• Directions for this task
An exact transcription of the lines below, from the first through the one containing "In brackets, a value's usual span", is the only output wanted.

• Dataset content
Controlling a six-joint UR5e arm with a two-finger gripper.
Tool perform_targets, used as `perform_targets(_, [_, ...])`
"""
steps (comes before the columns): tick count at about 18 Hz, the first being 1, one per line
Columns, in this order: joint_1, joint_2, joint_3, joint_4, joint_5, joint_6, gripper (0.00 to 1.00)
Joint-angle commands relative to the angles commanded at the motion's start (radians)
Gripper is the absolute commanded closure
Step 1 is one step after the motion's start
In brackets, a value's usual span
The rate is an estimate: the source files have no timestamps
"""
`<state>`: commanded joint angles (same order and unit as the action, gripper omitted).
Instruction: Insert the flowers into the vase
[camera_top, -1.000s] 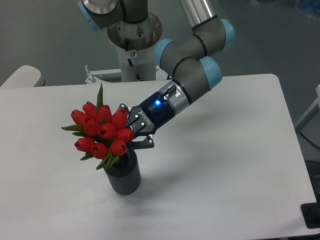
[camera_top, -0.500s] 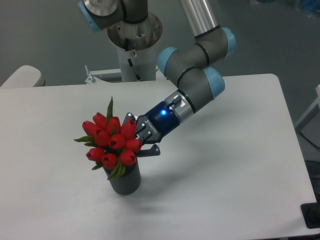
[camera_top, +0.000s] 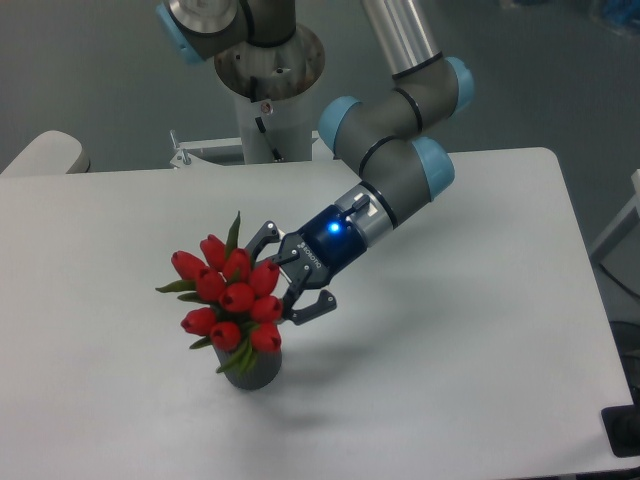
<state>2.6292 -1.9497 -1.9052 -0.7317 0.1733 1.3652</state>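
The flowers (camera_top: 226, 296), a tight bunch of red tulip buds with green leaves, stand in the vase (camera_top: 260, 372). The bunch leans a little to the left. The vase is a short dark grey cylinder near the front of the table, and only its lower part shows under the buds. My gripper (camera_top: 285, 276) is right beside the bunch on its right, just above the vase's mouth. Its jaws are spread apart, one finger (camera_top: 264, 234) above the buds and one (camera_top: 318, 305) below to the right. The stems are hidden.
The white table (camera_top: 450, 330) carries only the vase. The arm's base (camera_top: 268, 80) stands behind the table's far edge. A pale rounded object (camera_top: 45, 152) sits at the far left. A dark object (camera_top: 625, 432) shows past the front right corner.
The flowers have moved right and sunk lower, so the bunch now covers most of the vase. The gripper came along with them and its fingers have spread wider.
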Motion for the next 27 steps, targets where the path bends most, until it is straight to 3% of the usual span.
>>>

• Output of the task
Controlling a six-joint UR5e arm with a two-finger gripper.
Tool perform_targets, used as `perform_targets(_, [_, ...])`
"""
steps (comes before the columns): tick count at about 18 Hz, the first being 1, one per line
Columns, in this order: joint_1, joint_2, joint_3, joint_4, joint_5, joint_6, gripper (0.00 to 1.00)
Joint-angle commands relative to the angles commanded at the motion's start (radians)
Gripper is the absolute commanded closure
Step 1 is one step after the motion's start
In brackets, a value's usual span

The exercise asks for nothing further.